:: EXERCISE GOAL ::
All that is needed is the listing, transcribed exactly and in full.

++++++++++

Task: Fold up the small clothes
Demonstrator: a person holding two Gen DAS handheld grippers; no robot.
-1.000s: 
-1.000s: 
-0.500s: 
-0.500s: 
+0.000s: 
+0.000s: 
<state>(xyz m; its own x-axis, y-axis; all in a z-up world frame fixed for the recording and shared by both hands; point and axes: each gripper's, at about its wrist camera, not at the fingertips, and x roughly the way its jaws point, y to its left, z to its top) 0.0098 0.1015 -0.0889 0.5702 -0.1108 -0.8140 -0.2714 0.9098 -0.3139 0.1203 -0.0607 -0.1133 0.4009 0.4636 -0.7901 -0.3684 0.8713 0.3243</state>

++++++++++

:: SOLUTION TO THIS EXERCISE ::
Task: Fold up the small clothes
Demonstrator: a person holding two Gen DAS handheld grippers; no robot.
-1.000s: 
-1.000s: 
-0.500s: 
-0.500s: 
+0.000s: 
+0.000s: 
<state>(xyz m; its own x-axis, y-axis; all in a z-up world frame fixed for the recording and shared by both hands; point and axes: each gripper's, at about its wrist camera, not at the fingertips, and x roughly the way its jaws point, y to its left, z to its top) 0.0098 0.1015 -0.0889 0.5702 -0.1108 -0.8140 -0.2714 0.9098 -0.3139 0.1203 -0.0607 -0.1133 0.4009 0.4636 -0.7901 -0.3684 0.8713 0.3243</state>

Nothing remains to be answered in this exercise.